§ **Description of the task**: Repeat the listing exactly, line by line, and leave the pictures behind.

★ ★ ★

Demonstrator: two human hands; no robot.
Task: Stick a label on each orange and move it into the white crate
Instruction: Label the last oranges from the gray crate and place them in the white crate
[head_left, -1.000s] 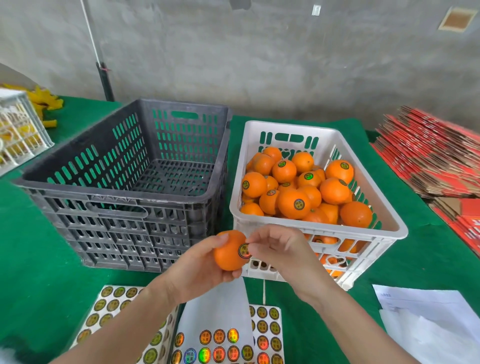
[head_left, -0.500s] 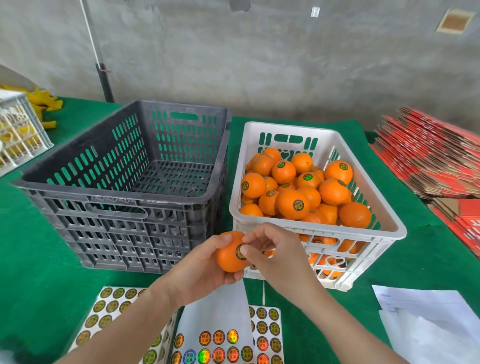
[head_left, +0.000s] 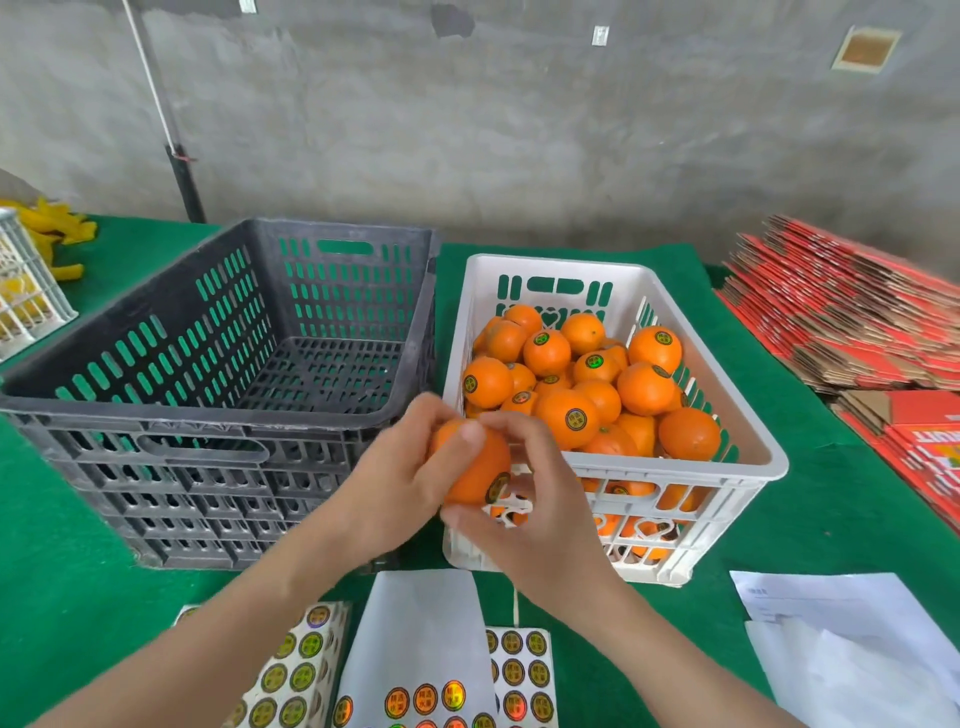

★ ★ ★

§ **Solution for this exercise**:
Demonstrator: two human hands; no robot.
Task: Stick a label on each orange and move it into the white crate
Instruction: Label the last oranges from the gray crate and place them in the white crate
[head_left, -1.000s] 
[head_left, -0.500s] 
[head_left, +0.000s] 

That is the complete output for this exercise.